500’E YAKIN İŞLETME: Kırılgan sektörlerde faaliyet gösteren KOBİ’lerimizin teknik kapasitelerini geliştirmek için de birçok eğitim ve danışmanlık faaliyetleri yürüttük. 500’e yakın işletmemiz; dijitalleşme, finansal analiz, finansmana erişim, stratejik planlama ve yenilik gibi konularda eğitim ve danışmanlık hizmeti aldı. Proje tamamlandığında bu sayı 1000’e ulaşacak.

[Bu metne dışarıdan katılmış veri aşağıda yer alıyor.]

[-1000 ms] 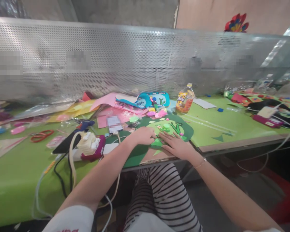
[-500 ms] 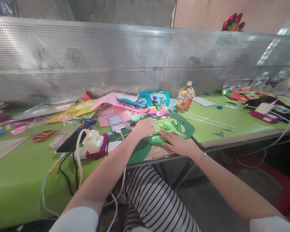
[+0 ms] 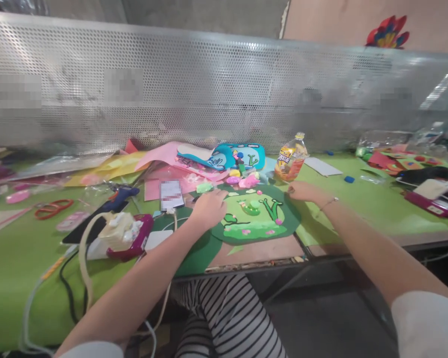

DAYANIKLILIK EĞİTİMİ: Son olarak, kalkınma ajanslarımızın kriz ve doğal afet sonrası yönetim yetkinliklerinin güçlendirilmesi için kapasite geliştirme faaliyetleri yürüttük. Bu kapsamda kalkınma ajansları personeline 8 modülde dayanıklılık eğitimi düzenledik. Hepsi birbirinden önemli ve değerli olan bu analiz ve eğitim faaliyetleri ile salgın sonrasındaki toparlanma sürecini hızlandırmayı, gelecekte karşımıza çıkması muhtemel krizlere karşı dayanıklılık oluşturmayı amaçlıyoruz.
JICA Türkiye Ofisi Başkanı Nobuhiro Ikuro ise Türkiye‘ye projede destek vermekten memnuniyet duyduklarını belirterek, Kovid-19 salgınına yanıt vermek amacıyla geçen ay Dünya Bankası aracılığıyla KOBİ‘lere KOSGEB iş birliğiyle hızlı destek projesi yapmaya karar verdiklerini ve KOBİ'lere finansal destek sağlayacaklarını söyledi.
UNDP Türkiye Mukim Temsilcisi Louisa Vinton da etkinlikle özel sektöre ve kırılgan sektörlere destek olmaya çalıştıklarını ifade etti.